Prince Otto by Robert Louis Stevenson
PRINCE OTTO - A ROMANCE
TO NELLY VAN DE GRIFT
(MRS. ADULFO SANCHEZ, OF MONTEREY)
AT last, after so many years, I have the pleasure of re-introducing
you to 'Prince Otto,' whom you will remember a very little fellow,
no bigger in fact than a few sheets of memoranda written for me by
your kind hand. The sight of his name will carry you back to an old
wooden house embowered in creepers; a house that was far gone in the
respectable stages of antiquity and seemed indissoluble from the
green garden in which it stood, and that yet was a sea-traveller in
its younger days, and had come round the Horn piecemeal in the belly
of a ship, and might have heard the seamen stamping and shouting and
the note of the boatswain's whistle.
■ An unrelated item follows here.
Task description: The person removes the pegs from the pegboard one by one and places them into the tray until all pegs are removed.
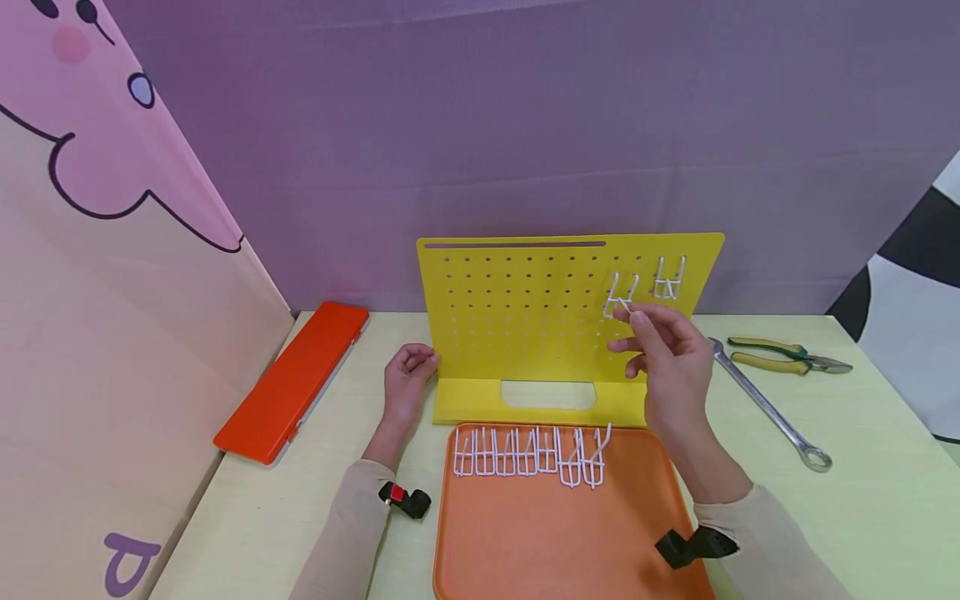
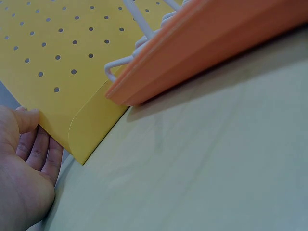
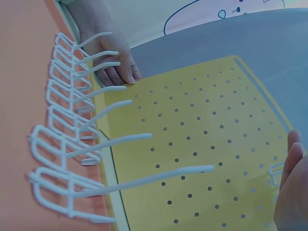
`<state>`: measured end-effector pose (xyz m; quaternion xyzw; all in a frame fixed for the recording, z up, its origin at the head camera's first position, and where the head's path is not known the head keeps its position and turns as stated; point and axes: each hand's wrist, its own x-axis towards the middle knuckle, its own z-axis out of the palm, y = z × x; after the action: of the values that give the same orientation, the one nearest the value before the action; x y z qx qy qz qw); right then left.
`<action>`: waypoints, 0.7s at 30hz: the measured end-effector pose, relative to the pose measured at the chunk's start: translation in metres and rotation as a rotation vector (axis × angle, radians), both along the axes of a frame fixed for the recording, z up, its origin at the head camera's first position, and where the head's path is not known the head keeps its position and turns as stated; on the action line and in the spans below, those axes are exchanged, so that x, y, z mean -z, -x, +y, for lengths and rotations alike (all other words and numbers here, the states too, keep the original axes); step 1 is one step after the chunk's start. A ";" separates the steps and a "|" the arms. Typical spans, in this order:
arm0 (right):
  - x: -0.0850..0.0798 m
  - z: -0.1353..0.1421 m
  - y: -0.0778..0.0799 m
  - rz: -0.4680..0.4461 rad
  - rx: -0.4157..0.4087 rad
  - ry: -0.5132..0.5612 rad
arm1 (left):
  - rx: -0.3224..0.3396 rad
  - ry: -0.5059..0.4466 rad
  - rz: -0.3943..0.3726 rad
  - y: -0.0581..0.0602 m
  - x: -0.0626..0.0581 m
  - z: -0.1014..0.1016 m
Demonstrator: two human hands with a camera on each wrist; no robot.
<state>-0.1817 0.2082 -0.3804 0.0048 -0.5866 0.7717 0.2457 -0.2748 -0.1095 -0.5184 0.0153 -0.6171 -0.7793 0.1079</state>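
Note:
A yellow pegboard [image 1: 468, 367] stands upright on its folded base. My left hand [image 1: 406, 379] pinches its lower left edge, thumb in front and fingers behind, as the left wrist view shows [image 2: 26, 159]. My right hand [image 1: 675, 375] holds a white wire pegboard hook [image 1: 613, 298] between thumb and index finger, its two prongs pointing up against the board's upper right area. Another white hook [image 1: 668, 281] hangs on the board further right. In the right wrist view, fingers of my right hand [image 3: 294, 187] partly hide the held hook [image 3: 273, 174].
An orange tray [image 1: 555, 542] in front of the board carries several white hooks [image 1: 506, 454] in a row along its far edge. An orange-red case [image 1: 292, 383] lies at left. To the right lie a wrench [image 1: 768, 408] and yellow-handled pliers [image 1: 787, 354].

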 end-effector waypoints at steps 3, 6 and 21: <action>0.004 0.002 -0.006 -0.024 0.001 -0.014 | 0.005 -0.009 0.005 0.000 0.001 0.000; 0.008 0.005 -0.012 -0.045 0.004 -0.033 | 0.009 -0.018 0.008 0.001 0.001 -0.001; 0.028 0.021 -0.033 -0.138 -0.039 -0.097 | 0.000 0.001 0.003 0.000 0.001 0.000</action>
<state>-0.1483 0.2290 -0.4087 -0.0252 -0.6385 0.7457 0.1889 -0.2751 -0.1099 -0.5189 0.0139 -0.6173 -0.7791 0.1088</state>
It will recall to you the
nondescript inhabitants now so widely scattered:- the two horses,
the dog, and the four cats, some of them still looking in your face
as you read these lines; - the poor lady, so unfortunately married
to an author; - the China boy, by this time, perhaps, baiting his
line by the banks of a river in the Flowery Land; - and in
particular the Scot who was then sick apparently unto death, and
whom you did so much to cheer and keep in good behaviour.